*** Opening Supplied information ***
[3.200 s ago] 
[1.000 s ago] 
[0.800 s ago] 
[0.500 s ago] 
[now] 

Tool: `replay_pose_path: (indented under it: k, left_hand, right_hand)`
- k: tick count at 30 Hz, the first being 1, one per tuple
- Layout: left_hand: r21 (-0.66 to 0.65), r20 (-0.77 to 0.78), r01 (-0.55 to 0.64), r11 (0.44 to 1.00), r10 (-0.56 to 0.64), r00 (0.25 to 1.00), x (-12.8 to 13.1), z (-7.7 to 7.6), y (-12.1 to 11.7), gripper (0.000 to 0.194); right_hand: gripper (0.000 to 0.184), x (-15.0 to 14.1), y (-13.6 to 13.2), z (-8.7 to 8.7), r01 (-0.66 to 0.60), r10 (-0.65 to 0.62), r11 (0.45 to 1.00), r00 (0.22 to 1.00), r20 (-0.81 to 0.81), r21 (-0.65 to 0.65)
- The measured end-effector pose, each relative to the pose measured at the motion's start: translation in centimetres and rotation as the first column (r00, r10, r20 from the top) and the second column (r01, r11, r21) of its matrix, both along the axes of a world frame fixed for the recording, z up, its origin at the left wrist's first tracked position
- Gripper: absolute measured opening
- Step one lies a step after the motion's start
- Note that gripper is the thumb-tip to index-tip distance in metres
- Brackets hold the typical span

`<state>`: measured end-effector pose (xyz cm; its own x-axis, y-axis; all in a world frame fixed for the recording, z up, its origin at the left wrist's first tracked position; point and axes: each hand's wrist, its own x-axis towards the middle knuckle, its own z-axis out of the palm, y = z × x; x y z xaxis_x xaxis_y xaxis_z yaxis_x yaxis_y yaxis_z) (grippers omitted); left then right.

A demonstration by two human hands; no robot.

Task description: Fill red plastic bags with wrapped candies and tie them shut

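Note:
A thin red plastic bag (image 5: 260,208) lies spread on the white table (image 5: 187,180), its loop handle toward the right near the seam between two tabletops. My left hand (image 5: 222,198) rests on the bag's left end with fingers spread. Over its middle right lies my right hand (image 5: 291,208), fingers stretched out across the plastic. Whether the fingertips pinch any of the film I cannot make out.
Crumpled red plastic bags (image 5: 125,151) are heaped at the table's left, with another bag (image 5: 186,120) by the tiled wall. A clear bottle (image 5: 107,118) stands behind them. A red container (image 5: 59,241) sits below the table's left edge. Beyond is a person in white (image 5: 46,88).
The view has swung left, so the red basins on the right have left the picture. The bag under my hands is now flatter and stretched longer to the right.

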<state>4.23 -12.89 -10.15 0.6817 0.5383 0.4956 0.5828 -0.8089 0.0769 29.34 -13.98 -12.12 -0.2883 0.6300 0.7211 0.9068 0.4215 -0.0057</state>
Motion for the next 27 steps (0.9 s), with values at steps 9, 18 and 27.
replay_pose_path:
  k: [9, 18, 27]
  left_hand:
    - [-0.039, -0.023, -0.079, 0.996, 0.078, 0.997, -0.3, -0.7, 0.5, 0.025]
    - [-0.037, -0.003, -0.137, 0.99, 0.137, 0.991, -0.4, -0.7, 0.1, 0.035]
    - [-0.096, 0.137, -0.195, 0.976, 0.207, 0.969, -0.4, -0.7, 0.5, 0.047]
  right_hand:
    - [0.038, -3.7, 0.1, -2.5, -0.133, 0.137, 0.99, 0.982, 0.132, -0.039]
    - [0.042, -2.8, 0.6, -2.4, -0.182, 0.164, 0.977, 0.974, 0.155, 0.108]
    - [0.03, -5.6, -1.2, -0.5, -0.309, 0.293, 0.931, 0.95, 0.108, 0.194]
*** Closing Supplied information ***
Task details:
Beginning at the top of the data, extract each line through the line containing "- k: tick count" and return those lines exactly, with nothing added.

Task answer:
[3.200 s ago] 
[1.000 s ago] 
[0.800 s ago] 
[0.500 s ago] 
[now] 

Tool: `replay_pose_path: (indented under it: k, left_hand, right_hand)`
- k: tick count at 30 Hz, the first being 1, one per tuple

The exercise requires nothing else.